Electric power is a widely used term in physics as you must be aware of. Moreover, it is a very important thing that allows us to see the rate at which electrical energy transfers from an electric circuit. Thus, it helps us in measuring the efficiency of the same. Similarly, you will learn about the electric power formula in detail over here. In addition, to its application so as to get a better understanding of the whole thing.

**Table of content**

**Definition**

Similar to mechanical power, we see that electric power is the rate at which work is done. However, over here, we measure it in the units of watts. Moreover, people use the term wattage in informally to refer to the electric power in units of watts.

You must have often seen electric power gets produced from electric generators and even other sources like electric batteries. Moreover, businesses and home usually utilize this supply through electric power industry via an electric power grid. After that, electric utilities measure power with the use of an electricity meter, that keeps a running total of the electric energy distributed to a consumer.

Electrical power offers quite a low entropy kind of energy.

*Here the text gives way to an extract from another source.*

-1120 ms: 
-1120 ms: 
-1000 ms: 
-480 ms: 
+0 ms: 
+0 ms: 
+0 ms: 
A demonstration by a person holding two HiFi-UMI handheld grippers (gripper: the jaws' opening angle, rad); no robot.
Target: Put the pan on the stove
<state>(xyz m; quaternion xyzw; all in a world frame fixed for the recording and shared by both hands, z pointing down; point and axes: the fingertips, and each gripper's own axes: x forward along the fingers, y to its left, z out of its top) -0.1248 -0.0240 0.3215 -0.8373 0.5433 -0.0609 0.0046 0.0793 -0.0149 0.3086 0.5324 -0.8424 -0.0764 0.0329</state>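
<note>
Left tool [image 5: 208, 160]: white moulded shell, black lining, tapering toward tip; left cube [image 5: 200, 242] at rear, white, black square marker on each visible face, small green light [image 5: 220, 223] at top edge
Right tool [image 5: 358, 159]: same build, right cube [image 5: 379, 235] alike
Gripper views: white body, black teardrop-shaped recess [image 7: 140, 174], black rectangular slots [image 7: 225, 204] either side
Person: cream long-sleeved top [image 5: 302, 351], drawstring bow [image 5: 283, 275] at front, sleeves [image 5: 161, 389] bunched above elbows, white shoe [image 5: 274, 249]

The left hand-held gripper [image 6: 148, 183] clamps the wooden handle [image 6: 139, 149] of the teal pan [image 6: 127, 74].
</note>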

Further, it can be carried through long distances. In addition, it can also convert to other types of energy like light, motion or heat.

**Get the huge list of Physics Formulas here**

## Electric Power Formula

Electric power can be said to be the rate at which energy gets transported to or from a part of an electric circuit. Energy can be delivered by a battery or a circuit element, for instance, a resistor which releases energy as heat. For any element of the circuit, the power equals to the difference in voltage across the element which multiplies by the current. If we look at it from the Ohm’s Law, we see that V = IR here, thus there are other forms of the electric power formula for resistors. We measure power in units of Watts. Moreover, it is important to know that a Watt = Joule per second. (1 W = 1 J/s). Therefore:

P = VI

Over here,

P refers to the electric power

V is the voltage difference

I is the electric current

Then we have the formula for resistors which means, it combines Ohm’s law with Joules Law. Therefore, we have:

P = I^{2 }R = \(\frac{V^{2}}{R}\)

Over here:

P is the electric power (W)

V refers to the difference in voltage (V= J/C)

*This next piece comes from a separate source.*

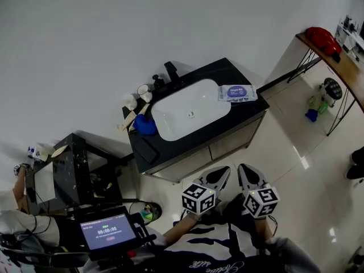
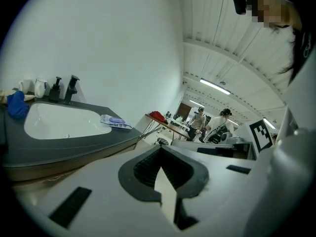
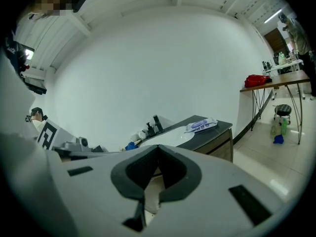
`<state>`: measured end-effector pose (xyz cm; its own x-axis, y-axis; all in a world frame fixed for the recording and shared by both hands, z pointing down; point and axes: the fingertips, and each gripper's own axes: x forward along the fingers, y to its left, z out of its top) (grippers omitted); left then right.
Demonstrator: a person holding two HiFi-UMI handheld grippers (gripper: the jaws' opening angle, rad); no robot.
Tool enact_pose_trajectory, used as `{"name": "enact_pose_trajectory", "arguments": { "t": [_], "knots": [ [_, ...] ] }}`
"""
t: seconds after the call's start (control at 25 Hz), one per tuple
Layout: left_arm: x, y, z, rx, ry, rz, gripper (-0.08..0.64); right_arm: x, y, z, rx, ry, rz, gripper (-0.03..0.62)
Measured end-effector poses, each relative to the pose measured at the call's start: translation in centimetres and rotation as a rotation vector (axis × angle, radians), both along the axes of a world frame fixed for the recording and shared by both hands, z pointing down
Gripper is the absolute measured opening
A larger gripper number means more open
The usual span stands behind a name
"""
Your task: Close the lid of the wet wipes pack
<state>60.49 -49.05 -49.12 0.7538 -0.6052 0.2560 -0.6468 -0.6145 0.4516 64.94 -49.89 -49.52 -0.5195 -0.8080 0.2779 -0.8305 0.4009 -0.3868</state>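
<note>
The wet wipes pack (image 1: pixel 237 92), white with a purple label, lies flat on the right end of the black vanity counter (image 1: pixel 225 71), beside the white sink basin (image 1: pixel 171 119). It also shows small in the left gripper view as the pack (image 2: pixel 115 122) and in the right gripper view as the pack (image 3: pixel 201 125); its lid is too small to read. My left gripper (image 1: pixel 218 176) and right gripper (image 1: pixel 248 176) hang side by side close to my body, over the floor in front of the vanity, well short of the pack. Both are shut and hold nothing.
A black faucet (image 1: pixel 172 71), cups (image 1: pixel 143 92) and a blue cloth (image 1: pixel 145 125) sit at the counter's left and back. A black cart (image 1: pixel 74 169) stands at left, a screen (image 1: pixel 108 231) below it. A wooden table with a red bag (image 1: pixel 322 38) is at right.
</note>
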Motion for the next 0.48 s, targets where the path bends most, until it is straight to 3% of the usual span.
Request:
{"name": "enact_pose_trajectory", "arguments": {
  "t": [0.48],
  "knots": [
    [-4.4,4.3,0.7,-0.006,0.012,0.099,0.001,-4.9,5.1,0.5,-0.011,0.010,0.071,-0.002]
  ]
}}
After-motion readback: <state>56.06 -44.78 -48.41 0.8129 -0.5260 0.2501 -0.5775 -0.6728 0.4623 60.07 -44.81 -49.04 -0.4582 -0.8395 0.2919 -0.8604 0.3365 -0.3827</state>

I is the electric current (A = C/s)

R refers to the resistance (Ω = V/A)

**Solved Example on Electric Power**

**Question- **The battery of mobile phone functions at 12.0 V, further, it needs to provide a current of 0.9 A when music plays, how much power will it require for it?

**Answer- **We can find out the power which we require from the battery by applying the electric power formula. Thus, we will have:

P = VI

P = (12.0 V) (0.9 A)

P = (12.0 J/C) (0.9 C/s)

P = 10.8 J/s

P = 10.8 W

Therefore, the power which the battery requires of the mobile phone is 10.8 W.

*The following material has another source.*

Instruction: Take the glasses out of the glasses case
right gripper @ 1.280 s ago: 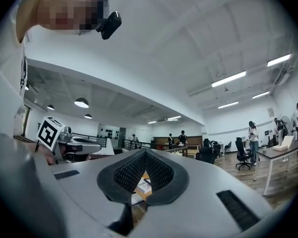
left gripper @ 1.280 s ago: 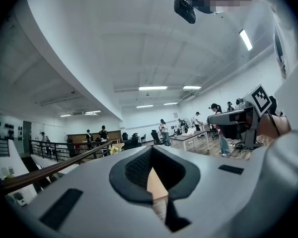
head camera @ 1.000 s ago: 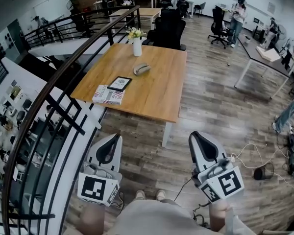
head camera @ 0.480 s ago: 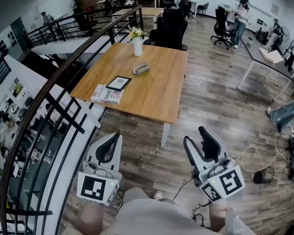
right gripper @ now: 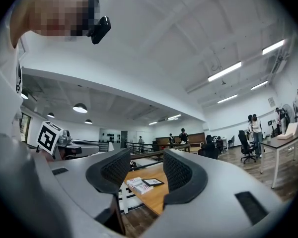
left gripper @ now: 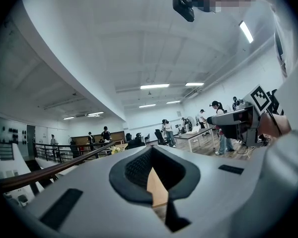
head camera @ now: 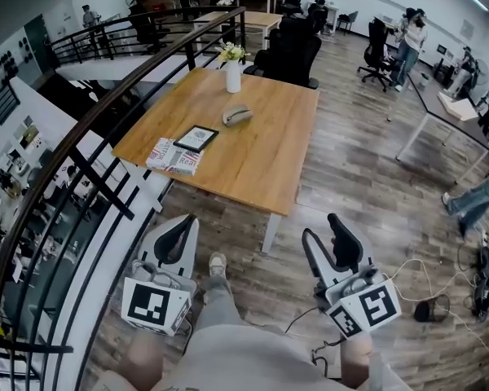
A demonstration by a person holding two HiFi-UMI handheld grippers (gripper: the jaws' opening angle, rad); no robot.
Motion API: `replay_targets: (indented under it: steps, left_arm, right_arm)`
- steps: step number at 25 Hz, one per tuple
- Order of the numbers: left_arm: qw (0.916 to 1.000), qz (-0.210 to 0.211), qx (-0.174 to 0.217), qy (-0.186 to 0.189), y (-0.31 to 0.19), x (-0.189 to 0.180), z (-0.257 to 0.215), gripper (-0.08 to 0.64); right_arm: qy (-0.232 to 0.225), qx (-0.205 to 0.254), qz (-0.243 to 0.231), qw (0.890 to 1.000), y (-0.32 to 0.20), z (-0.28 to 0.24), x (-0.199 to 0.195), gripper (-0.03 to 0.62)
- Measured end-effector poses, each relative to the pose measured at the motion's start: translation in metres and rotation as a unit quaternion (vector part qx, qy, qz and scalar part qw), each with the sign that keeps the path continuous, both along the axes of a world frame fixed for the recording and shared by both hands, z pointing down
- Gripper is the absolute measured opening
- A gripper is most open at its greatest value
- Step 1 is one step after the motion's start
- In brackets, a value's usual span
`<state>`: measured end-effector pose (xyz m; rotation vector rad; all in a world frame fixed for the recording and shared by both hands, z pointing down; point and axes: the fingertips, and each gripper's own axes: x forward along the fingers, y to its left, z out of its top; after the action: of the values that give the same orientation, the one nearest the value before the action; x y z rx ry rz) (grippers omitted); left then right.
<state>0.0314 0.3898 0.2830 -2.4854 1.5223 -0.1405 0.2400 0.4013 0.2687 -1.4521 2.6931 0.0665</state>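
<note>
- The glasses case (head camera: pixel 236 115) lies near the middle of the wooden table (head camera: pixel 261 157), untouched.
- On the same table, a vase (head camera: pixel 233 76) of flowers stands behind it, and a picture frame (head camera: pixel 197 138) and a magazine (head camera: pixel 174 156) lie in front.
- The right claw (head camera: pixel 322 228) is spread wide with nothing between its jaws, well short of the table, above the plank floor (head camera: pixel 367 186).
- The left claw (head camera: pixel 182 225) is pressed together and holds nothing, just as far back.

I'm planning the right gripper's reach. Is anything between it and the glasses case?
Nothing visible. Between the open right gripper and the glasses case lie only floor and bare table. The magazine and tablet lie to the left; the vase stands beyond.
</note>
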Motion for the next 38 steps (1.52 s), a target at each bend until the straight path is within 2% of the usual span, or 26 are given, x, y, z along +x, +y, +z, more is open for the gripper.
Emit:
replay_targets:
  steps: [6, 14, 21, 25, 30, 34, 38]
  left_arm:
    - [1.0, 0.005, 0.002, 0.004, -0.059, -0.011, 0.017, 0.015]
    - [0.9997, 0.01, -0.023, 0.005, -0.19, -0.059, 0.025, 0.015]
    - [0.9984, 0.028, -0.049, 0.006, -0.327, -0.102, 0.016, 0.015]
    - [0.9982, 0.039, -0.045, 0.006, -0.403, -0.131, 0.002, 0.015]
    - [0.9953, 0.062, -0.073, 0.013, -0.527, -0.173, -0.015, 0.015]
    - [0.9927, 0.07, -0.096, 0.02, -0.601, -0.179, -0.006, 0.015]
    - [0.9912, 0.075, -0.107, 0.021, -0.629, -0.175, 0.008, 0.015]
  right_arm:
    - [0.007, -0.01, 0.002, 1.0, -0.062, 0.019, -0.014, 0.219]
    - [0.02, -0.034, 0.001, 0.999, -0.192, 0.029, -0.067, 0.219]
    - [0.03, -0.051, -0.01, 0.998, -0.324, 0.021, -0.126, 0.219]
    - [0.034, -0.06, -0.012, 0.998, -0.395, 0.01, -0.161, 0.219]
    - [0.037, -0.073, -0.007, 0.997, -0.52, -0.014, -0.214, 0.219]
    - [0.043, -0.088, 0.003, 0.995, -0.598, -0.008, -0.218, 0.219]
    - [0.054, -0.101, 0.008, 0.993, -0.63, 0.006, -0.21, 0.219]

**Question- **A resistor has a potential difference of 24.0 V and radiates heat. The rate at which thermal energy produces is 16.0 W. Find out the resistance value.

**Answer- **We can easily find out the resistance value upon rearranging one of the forms of electric power formula. Therefore, we will have:

P = \(\frac{V^{2}}{R}\) \(\rightarrow\) R = \(\frac{V^{2}}{P}\)

R= \(\frac{V^{2}}{P}\)

R = \(\frac{24.0V^{2}}{16.0W}\)

R = \(\frac{576V^{2}}{16.0W}\)

R = 36.0 \(\frac{V^{2}}{W}\)

R = 36.0 \(\frac{V^{2}}{J/s}\)

R = 36.0 \(\frac{V^{2}}{(J/C)(C/s)}\)

R = 36.0 \(\frac{V^{2}}{(V)(A)}\)

R = 36.0 V/A

R = 36.0 Ω

Therefore, we have the resistance value as 36.0 Ω.